Monday, August 27, 2012

.NET : Partial Methods

A partial class or struct may contain a partial method. One part of the class contains the signature of the method. An optional implementation may be defined in the same part or another part. If the implementation is not supplied, then the method and all calls to the method are removed at compile time.
Partial methods enable the implementer of one part of a class to define a method, similar to an event. The implementer of the other part of the class can decide whether to implement the method or not. If the method is not implemented, then the compiler removes the method signature and all calls to the method. The calls to the method, including any results that would occur from evaluation of arguments in the calls, have no effect at run time. Therefore, any code in the partial class can freely use a partial method, even if the implementation is not supplied. No compile-time or run-time errors will result if the method is called but not implemented.
A partial method declaration consists of two parts: the definition, and the implementation. These may be in separate parts of a partial class, or in the same part.
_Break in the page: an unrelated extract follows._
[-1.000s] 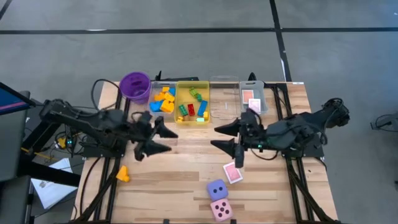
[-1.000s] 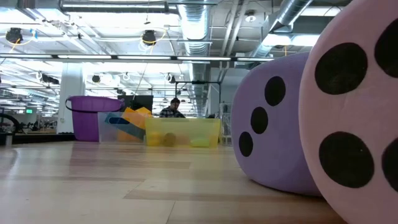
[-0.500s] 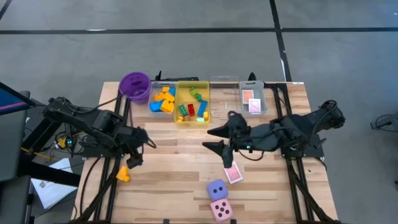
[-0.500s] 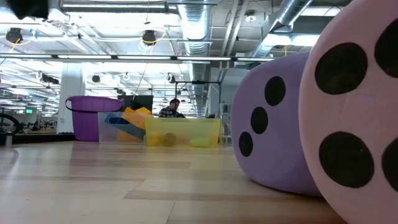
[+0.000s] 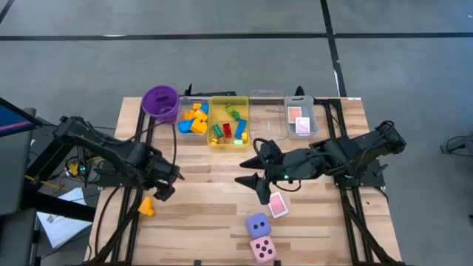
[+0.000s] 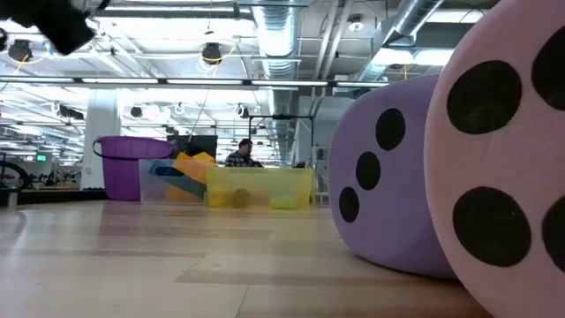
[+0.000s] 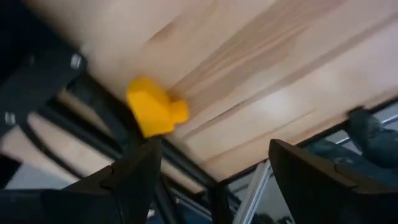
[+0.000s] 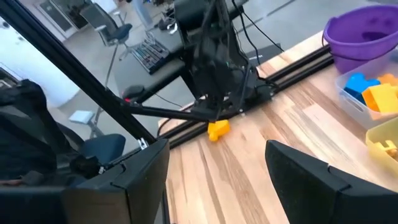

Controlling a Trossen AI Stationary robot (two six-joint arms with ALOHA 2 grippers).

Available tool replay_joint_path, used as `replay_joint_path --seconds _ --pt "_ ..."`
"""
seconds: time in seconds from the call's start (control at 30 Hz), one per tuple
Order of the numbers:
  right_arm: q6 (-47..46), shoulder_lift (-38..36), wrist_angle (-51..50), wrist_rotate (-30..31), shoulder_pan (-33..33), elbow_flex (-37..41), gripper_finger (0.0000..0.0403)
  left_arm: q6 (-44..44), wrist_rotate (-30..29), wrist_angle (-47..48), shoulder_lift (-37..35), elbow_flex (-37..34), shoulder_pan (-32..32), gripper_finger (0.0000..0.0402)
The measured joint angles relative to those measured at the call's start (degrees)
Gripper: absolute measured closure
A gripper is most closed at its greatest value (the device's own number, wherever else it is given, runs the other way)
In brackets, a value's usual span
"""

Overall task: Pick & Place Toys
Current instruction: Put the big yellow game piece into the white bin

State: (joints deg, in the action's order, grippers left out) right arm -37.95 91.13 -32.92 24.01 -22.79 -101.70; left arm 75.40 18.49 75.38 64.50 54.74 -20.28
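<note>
I'm seeing the left gripper hanging with its fingers spread and empty, just above the yellow brick, which is lying at the table's left edge; its long axis I can't judge. My right gripper is hovering wide open mid-table, pointing left, just beside the pink-backed card lying flat, long axis tilted. The purple die and pink die are sitting touching near the front edge.

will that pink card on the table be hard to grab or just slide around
The card lies flat on the wood, so fingers probably can't get under it easily. It looks thin and light, likely to slide when pushed. The open right gripper may need an edge.
</note>
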Motion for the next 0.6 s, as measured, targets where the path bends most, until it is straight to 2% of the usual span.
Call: replay_joint_path --seconds 0.27,0.6 --pt "0.6 0.1 -0.3 0.0 -0.1 0.0 0.0143 9.3 5.6 -7.8 0.0 -9.1 -3.5 0.0112" --pt "0.5 0.1 -6.0 0.0 0.0 0.0 0.0143 21.2 9.0 -15.1 0.0 -15.9 -8.9 0.0112"
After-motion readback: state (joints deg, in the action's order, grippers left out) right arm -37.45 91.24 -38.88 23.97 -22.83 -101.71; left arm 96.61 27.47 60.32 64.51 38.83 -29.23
If there is no implementation declaration, then the compiler optimizes away both the defining declaration and all calls to the method.
Example:
// Definition in file1.cs
partial void onNameChanged();

// Implementation in file2.cs
partial void onNameChanged()
{
  // method body
}
The Rules:
  • Partial method declarations must begin with the contextual keyword partial and the method must return void.
  • Partial methods can have ref but not out parameters.
  • Partial methods are implicitly private, and therefore they cannot be virtual.
  • Partial methods cannot be extern, because the presence of the body determines whether they are defining or implementing.
  • Partial methods can have static and unsafe modifiers.
  • Partial methods can be generic. Constraints are put on the defining partial method declaration, and may optionally be repeated on the implementing one. Parameter and type parameter names do not have to be the same in the implementing declaration as in the defining one.
  • You can make a delegate to a partial method that has been defined and implemented, but not to a partial method that has only been defined.